TASK ITEM: Look through the material below and count the lines with the string "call". Report only the count.
-------- THE INPUT
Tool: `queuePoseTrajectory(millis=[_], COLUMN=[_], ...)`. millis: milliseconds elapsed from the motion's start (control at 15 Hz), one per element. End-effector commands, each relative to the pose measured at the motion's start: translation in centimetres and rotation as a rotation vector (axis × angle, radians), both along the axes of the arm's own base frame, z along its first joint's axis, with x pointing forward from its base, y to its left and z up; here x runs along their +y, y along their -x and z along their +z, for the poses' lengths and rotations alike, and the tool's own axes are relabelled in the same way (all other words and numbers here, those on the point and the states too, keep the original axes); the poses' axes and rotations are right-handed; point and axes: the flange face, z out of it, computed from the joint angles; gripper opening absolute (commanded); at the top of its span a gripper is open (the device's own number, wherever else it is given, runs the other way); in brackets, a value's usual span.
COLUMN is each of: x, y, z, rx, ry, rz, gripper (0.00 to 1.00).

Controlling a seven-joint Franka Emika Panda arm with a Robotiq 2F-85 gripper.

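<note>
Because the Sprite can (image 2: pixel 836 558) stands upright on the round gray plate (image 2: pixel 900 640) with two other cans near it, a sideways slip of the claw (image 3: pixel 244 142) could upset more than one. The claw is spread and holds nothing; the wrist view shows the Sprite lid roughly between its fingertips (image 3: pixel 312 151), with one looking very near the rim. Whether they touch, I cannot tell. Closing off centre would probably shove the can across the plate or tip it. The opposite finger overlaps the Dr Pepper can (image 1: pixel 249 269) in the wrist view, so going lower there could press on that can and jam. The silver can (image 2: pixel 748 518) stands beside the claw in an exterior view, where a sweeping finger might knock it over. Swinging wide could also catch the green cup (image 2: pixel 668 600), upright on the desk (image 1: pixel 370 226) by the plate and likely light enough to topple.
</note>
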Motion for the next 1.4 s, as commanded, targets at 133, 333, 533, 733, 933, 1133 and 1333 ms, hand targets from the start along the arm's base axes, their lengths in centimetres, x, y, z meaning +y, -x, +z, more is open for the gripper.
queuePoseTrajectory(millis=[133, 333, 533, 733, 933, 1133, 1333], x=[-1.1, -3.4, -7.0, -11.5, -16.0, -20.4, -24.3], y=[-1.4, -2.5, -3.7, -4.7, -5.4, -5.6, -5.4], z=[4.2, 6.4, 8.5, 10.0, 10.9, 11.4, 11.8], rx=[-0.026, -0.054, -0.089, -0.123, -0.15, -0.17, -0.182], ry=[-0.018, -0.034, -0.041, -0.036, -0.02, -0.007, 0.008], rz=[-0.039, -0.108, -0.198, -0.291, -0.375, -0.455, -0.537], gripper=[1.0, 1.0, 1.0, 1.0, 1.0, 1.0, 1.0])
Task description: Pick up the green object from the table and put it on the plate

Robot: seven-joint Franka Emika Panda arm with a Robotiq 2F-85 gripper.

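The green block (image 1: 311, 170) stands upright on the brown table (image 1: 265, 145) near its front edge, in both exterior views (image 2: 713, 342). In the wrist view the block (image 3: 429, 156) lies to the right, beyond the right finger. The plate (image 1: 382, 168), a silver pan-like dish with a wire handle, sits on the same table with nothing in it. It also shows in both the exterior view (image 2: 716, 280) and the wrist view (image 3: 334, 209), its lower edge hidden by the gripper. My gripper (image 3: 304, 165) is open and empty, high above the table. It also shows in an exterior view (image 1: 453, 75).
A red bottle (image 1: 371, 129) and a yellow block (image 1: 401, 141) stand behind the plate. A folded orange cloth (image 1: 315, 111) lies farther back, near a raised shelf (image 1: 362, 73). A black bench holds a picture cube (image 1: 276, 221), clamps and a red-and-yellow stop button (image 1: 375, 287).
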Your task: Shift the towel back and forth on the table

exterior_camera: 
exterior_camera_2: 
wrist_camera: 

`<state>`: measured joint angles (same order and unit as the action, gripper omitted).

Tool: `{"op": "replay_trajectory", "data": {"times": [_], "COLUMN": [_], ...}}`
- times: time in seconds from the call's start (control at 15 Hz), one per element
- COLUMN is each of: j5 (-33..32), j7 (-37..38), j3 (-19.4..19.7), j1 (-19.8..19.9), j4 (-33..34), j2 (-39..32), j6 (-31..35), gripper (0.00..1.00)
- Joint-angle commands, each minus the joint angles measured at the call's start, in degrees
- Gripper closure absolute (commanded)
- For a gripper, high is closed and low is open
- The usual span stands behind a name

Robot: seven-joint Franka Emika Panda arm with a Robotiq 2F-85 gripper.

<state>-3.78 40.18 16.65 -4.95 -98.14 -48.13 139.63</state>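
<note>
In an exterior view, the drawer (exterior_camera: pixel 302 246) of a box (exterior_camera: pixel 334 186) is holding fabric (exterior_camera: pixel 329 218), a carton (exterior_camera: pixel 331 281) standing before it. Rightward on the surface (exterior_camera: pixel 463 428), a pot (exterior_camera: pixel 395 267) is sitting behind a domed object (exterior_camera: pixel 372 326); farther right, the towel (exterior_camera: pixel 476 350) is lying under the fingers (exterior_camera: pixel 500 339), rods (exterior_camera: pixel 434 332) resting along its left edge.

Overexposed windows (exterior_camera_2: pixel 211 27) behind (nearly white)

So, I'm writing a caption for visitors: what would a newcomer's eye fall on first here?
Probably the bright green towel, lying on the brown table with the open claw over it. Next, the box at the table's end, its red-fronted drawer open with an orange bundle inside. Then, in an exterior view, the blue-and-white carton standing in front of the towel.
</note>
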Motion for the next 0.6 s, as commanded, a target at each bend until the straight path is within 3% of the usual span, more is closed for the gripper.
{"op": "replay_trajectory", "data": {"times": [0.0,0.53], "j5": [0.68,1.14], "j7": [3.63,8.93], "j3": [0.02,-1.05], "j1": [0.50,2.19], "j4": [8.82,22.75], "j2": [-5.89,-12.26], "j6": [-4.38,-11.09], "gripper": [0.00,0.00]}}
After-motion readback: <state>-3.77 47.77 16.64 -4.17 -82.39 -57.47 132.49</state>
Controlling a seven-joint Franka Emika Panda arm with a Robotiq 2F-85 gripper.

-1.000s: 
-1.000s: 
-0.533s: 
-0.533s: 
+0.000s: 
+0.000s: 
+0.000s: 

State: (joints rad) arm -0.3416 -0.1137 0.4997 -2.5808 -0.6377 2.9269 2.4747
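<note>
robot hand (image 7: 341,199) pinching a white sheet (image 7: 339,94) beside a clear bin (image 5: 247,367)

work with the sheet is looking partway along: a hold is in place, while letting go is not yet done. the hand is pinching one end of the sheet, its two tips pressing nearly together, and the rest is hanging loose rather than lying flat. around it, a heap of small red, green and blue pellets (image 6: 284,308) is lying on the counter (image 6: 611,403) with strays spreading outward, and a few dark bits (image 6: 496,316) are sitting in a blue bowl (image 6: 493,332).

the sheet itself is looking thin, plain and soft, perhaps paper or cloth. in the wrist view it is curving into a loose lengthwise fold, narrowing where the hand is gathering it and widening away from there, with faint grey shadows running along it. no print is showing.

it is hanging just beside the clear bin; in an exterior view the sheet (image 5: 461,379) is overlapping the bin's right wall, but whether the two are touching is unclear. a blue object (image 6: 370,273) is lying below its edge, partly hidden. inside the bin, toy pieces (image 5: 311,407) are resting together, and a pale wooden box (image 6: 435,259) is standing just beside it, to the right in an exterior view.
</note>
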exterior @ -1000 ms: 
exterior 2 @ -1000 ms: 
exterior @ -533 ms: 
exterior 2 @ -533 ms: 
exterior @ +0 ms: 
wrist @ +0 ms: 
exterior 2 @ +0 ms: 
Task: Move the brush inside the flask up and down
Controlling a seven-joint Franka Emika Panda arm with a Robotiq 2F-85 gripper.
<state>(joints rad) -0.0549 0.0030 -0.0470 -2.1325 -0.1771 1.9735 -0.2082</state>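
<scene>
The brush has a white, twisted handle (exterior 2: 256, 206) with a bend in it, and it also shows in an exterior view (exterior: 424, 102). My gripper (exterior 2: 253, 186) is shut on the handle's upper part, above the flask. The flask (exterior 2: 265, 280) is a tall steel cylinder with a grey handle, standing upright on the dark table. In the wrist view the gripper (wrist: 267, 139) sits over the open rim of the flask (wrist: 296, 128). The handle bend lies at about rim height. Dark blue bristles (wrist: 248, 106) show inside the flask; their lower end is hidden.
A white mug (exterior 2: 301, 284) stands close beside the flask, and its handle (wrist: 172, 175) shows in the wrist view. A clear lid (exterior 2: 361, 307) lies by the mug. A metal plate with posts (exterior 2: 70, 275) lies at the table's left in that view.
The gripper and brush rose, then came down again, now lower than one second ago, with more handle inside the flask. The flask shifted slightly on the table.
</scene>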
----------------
RESULT OF THIS EXERCISE: 2